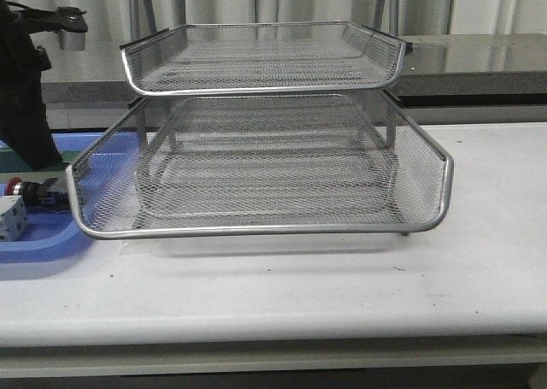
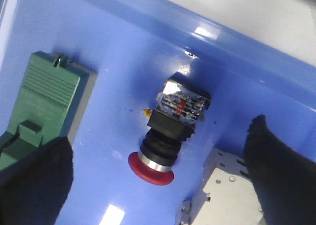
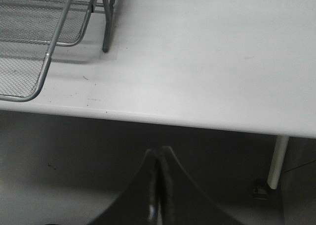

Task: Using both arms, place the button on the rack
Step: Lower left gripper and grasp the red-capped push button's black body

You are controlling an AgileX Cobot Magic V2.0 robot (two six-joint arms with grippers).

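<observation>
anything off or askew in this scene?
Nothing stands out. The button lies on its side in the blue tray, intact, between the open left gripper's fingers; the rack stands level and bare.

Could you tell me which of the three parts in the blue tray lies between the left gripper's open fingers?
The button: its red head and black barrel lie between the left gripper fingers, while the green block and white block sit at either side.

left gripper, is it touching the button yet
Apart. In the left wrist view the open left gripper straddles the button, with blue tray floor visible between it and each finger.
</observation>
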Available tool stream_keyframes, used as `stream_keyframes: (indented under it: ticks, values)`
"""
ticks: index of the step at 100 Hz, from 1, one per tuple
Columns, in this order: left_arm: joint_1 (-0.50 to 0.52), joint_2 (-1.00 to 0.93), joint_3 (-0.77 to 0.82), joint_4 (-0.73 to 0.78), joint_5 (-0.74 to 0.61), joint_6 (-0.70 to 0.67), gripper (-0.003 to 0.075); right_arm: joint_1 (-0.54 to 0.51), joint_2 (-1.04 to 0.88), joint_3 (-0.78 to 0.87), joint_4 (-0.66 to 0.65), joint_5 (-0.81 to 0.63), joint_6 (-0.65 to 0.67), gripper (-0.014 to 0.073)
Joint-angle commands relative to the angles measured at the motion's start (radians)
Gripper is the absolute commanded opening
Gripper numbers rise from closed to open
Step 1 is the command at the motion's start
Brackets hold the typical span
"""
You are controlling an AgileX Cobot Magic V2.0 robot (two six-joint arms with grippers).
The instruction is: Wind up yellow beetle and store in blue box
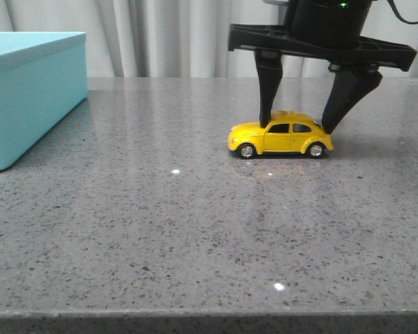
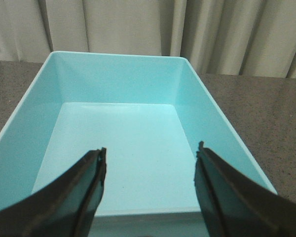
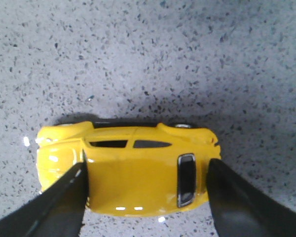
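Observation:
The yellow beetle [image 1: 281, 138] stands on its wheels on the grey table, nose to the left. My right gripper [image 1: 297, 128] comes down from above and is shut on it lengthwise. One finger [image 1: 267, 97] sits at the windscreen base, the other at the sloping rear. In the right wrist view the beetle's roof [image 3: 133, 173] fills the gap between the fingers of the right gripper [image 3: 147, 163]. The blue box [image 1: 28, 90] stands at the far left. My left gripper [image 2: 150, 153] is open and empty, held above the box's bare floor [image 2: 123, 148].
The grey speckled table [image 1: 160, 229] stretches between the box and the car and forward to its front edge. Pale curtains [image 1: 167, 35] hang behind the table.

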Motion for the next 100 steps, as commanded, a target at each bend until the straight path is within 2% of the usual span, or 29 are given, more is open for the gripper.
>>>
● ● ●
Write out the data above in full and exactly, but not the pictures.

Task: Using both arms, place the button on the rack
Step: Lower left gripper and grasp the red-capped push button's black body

You are controlling an AgileX Cobot Magic V2.0 robot (two six-joint arms with grippers).

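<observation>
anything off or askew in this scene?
Nothing stands out. The button lies on its side in the blue tray, intact, between the open left gripper's fingers; the rack stands level and bare.

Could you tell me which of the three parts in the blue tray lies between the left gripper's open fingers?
The button: its red head and black barrel lie between the left gripper fingers, while the green block and white block sit at either side.

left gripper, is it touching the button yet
Apart. In the left wrist view the open left gripper straddles the button, with blue tray floor visible between it and each finger.
</observation>
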Available tool stream_keyframes, used as `stream_keyframes: (indented under it: ticks, values)`
"""
ticks: index of the step at 100 Hz, from 1, one per tuple
Columns, in this order: left_arm: joint_1 (-0.50 to 0.52), joint_2 (-1.00 to 0.93), joint_3 (-0.77 to 0.82), joint_4 (-0.73 to 0.78), joint_5 (-0.74 to 0.61), joint_6 (-0.70 to 0.67), gripper (-0.003 to 0.075); right_arm: joint_1 (-0.54 to 0.51), joint_2 (-1.04 to 0.88), joint_3 (-0.78 to 0.87), joint_4 (-0.66 to 0.65), joint_5 (-0.81 to 0.63), joint_6 (-0.65 to 0.67), gripper (-0.014 to 0.073)
Joint-angle commands relative to the angles measured at the motion's start (radians)
Gripper is the absolute commanded opening
Gripper numbers rise from closed to open
Step 1 is the command at the motion's start
Brackets hold the typical span
"""
You are controlling an AgileX Cobot Magic V2.0 robot (two six-joint arms with grippers).
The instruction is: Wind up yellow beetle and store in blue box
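Observation:
The yellow beetle [image 1: 281, 138] stands on its wheels on the grey table, nose to the left. My right gripper [image 1: 297, 128] comes down from above and is shut on it lengthwise. One finger [image 1: 267, 97] sits at the windscreen base, the other at the sloping rear. In the right wrist view the beetle's roof [image 3: 133, 173] fills the gap between the fingers of the right gripper [image 3: 147, 163]. The blue box [image 1: 28, 90] stands at the far left. My left gripper [image 2: 150, 153] is open and empty, held above the box's bare floor [image 2: 123, 148].
The grey speckled table [image 1: 160, 229] stretches between the box and the car and forward to its front edge. Pale curtains [image 1: 167, 35] hang behind the table.
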
Motion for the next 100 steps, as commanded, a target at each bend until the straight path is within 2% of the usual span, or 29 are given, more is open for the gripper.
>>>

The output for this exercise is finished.